Frankly, Véronique, I really don’t think most English people do wash their hands routinely, although African always do before a meal, sharing the water in a communal washbowl which is passed round the eaters, but using no soap, and not drying the hands (which are used for eating, minus cutlery).

I think the same applies in the Middle East.

I never saw my mother wash her hands, or my father, although he gave his hair a lot of attention. It’s worth recalling that people of that generation grew up in homes that had no running water inside the house, only a communal tap in an outside courtyard.

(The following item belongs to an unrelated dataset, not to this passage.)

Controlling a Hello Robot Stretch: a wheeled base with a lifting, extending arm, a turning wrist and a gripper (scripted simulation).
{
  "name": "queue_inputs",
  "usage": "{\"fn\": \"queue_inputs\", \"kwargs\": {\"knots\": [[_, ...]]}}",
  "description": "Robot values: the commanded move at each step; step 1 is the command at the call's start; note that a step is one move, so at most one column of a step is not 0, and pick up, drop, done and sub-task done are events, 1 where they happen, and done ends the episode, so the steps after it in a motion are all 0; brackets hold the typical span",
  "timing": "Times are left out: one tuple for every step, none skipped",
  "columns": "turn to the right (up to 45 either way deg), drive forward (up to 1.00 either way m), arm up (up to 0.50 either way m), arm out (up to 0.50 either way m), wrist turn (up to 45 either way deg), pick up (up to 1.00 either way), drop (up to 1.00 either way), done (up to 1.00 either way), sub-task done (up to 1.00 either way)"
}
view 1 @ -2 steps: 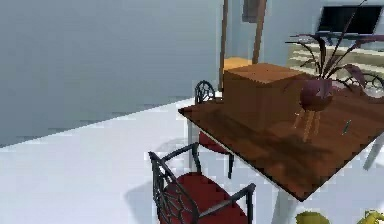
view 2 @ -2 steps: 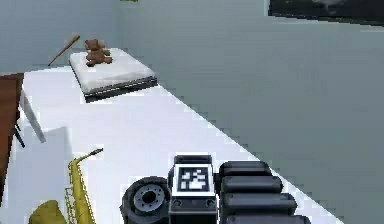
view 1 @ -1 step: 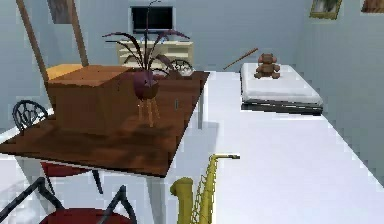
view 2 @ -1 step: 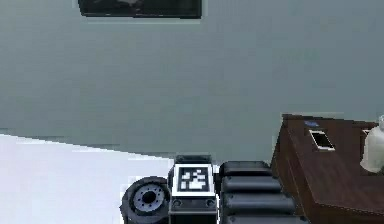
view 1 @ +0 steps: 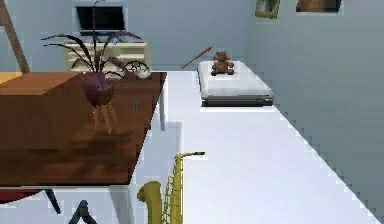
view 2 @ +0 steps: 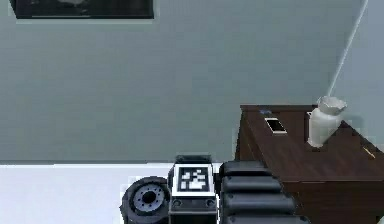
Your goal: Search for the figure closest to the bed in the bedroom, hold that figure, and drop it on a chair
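Figure [view 1: 221, 65] sits on bed [view 1: 236, 90], seemingly far from end effector [view 2: 148, 200]; grip state unclear.

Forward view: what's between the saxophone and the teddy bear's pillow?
Only bare white bed, from saxophone to the pillow under the teddy bear, in the forward view.
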Motion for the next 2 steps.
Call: {"fn": "queue_inputs", "kwargs": {"knots": [[-45.0,0.00,0.00,0.00,0.0,0.00,0.00,0.00,0.00],[-45.0,0.00,0.00,0.00,0.0,0.00,0.00,0.00,0.00]]}}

When I was a child there was no hot running water in our home until I was in my late teens, and an immersion heater was installed. There was a stone sink in the scullery with a single cold tap.

I’ve not seen the local people here in Normandy, those whose homes I’ve visited, being very bothered about personal hygiene when it comes to the table. One is never invited to wash one’s hands before eating. Toilets don’t have a sink in older houses.

I’m not saying people are dirty, but I do think there is an undue concern about ‘personal hygiene’ these days, and I believe it is driven by the commercial interests of the corporate giants like Unilever and Palmolive-Colgate.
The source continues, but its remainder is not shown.